Mensenmens

‘Nee, maar effe serieus, je kent me Lies,’ er valt een korte stilte, ‘nee precies, ik ben echt een mensenmens, weet je wel. Dat zou ik nooit doen.’ Ik kijk even op van de Metro waar ik achter verscholen zit, benieuwd hoe dat er nu eigenlijk uitziet, een mensenmens. Ik heb van veel soorten mensen een bepaald beeld in mijn hoofd over hoe ze eruit zien. Je moet ze toch categoriseren. Zo werkt het brein nu eenmaal en het maakt je leven wat makkelijker. Het is vaak gebaseerd op vooroordelen, om die vervolgens aan te passen als de werkelijkheid niet overeenkomt.

Avondmens, ochtendmens, hondenmens, kattenmens…Eén ding hebben ze met elkaar gemeen: wanneer je beweert dat je er eentje bent, geloof ik het meteen. Dan denk ik: aha, juist ja. Of: goh. Ik zal geen moment twijfelen of je de waarheid spreekt. Maar beweren dat je een mensenmens bent, dat is andere koek. Dat triggert iets bij me. Alsof ik moet testen of het wel zo is. Ik weet ook eigenlijk niet precies wat het betekent. Daarom heb ik de definitie opgezocht. Het woord mensenmens komt van het Engelse woord ‘people person’ en dit is de eerste definitie die ik op Google kon vinden: ‘a person who enjoys or is particularly good at interacting with others.’

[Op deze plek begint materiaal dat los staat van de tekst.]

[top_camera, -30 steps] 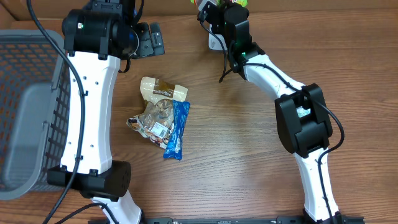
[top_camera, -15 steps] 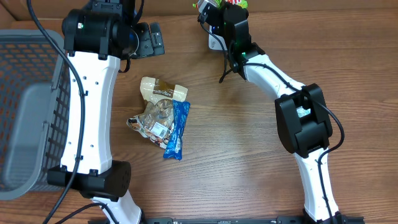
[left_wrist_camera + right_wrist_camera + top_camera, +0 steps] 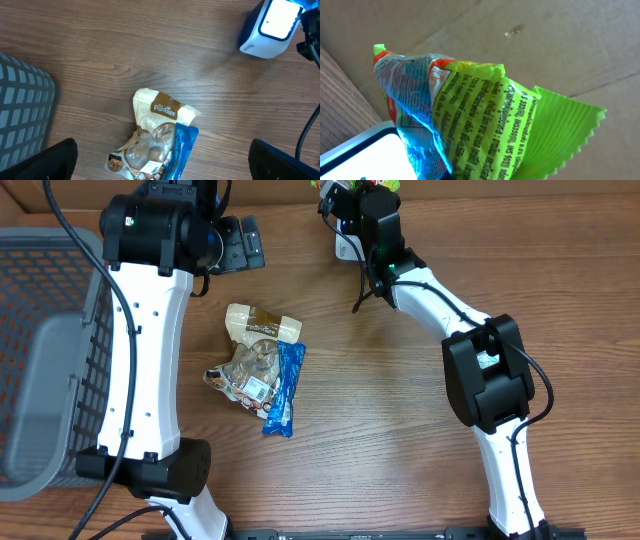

‘Uhu, ja dat zei ik ook al! Nee precies, ja, oke doei!’ Ze heeft een harde stem die de hele coupé vult, sommige mensen kijken geërgerd haar kant op. Ze heeft lang, blond haar en een zonnebank bruine huid. Harde blauwe ogen. Ze wipt haar ene nagel onder haar andere gelakte lange nagel. Tik, tik, tik, met haar hak tikt ze tegen de rand van de bank. Mijn ogen blijven even hangen op d’r strakke t-shirt met het woord ‘Selfie’ op haar borsten. Grappig, denk ik, ze praatte de twintig minuten dat ik tegenover haar zit ook alleen maar over d’r selfie.

‘Hoe was je weekend?’ vraag ik. Ik glimlach vriendelijk. Ze kijkt me verbaasd aan. Ik zie argwaan in haar ogen. Ze zucht diep terwijl ze om zich heen kijkt naar de andere reizigers om te zien of ze door hebben in wat voor vreemde situatie ze zich nu weer bevindt. Dan richt ze zich op haar mobiele telefoon en begint wild te tikken op het schermpje.

Ik vouw mijn Metro op. Mijn ogen vallen op de voorpagina. Een grote foto van de slachtoffers van de bloederige aanslag in Parijs. Terwijl ik de trein uitloop vraag ik me af waar ze zich in hemelsnaam wel bevinden, de mensenmensen.